## WHAT THIS TASK INVOLVES
Where the records below have a line with "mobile", that line is to be copied.
____________________
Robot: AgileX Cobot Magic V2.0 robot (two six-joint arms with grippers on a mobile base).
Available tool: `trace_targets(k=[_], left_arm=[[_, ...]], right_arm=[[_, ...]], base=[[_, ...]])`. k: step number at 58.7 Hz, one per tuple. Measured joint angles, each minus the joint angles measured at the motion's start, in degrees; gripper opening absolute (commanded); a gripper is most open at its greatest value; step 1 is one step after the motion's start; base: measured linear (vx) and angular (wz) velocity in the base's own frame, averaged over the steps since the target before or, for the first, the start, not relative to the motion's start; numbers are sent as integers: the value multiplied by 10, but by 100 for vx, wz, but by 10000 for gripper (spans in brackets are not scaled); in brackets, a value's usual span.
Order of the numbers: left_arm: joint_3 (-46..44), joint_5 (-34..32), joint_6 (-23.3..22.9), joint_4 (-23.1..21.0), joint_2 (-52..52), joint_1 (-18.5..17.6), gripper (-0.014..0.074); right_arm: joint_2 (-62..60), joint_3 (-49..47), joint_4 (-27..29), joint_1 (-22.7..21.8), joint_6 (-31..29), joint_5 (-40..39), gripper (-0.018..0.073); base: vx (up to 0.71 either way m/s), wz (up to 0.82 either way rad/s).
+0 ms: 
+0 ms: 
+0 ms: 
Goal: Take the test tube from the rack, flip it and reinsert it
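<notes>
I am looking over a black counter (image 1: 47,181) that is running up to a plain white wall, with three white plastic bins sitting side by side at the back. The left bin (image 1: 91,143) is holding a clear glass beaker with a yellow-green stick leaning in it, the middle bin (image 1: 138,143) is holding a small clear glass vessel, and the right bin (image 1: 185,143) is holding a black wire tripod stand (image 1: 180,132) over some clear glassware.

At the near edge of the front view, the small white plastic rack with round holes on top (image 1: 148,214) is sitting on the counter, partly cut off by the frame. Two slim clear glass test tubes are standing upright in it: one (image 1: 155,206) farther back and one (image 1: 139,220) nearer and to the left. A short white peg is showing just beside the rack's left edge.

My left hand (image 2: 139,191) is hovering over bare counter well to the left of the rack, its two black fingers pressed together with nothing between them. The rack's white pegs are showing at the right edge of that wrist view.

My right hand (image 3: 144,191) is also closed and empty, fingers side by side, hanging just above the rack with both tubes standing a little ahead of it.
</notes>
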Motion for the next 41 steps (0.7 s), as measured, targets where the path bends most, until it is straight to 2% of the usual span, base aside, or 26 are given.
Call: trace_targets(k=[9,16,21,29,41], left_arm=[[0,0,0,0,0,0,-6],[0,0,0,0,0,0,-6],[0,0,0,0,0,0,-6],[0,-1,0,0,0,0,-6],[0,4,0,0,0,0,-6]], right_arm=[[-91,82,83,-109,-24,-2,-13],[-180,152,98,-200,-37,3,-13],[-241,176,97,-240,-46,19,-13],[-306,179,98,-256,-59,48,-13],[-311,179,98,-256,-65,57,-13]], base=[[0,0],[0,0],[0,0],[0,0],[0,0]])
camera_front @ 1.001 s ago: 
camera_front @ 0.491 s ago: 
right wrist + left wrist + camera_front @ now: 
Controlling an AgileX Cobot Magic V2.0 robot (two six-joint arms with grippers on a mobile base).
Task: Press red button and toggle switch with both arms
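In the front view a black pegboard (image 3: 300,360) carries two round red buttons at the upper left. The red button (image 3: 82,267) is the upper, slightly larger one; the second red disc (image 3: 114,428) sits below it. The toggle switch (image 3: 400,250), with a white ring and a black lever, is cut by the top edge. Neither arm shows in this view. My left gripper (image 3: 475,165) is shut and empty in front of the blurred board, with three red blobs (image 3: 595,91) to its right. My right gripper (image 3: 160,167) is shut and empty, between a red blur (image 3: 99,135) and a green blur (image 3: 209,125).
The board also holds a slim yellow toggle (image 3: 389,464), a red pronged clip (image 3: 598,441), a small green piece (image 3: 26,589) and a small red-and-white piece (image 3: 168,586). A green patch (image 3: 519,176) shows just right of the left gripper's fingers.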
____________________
## RESPONSE TO THIS EXERCISE
Robot: AgileX Cobot Magic V2.0 robot (two six-joint arms with grippers on a mobile base).
Controlling an AgileX Cobot Magic V2.0 robot (two six-joint arms with grippers on a mobile base).

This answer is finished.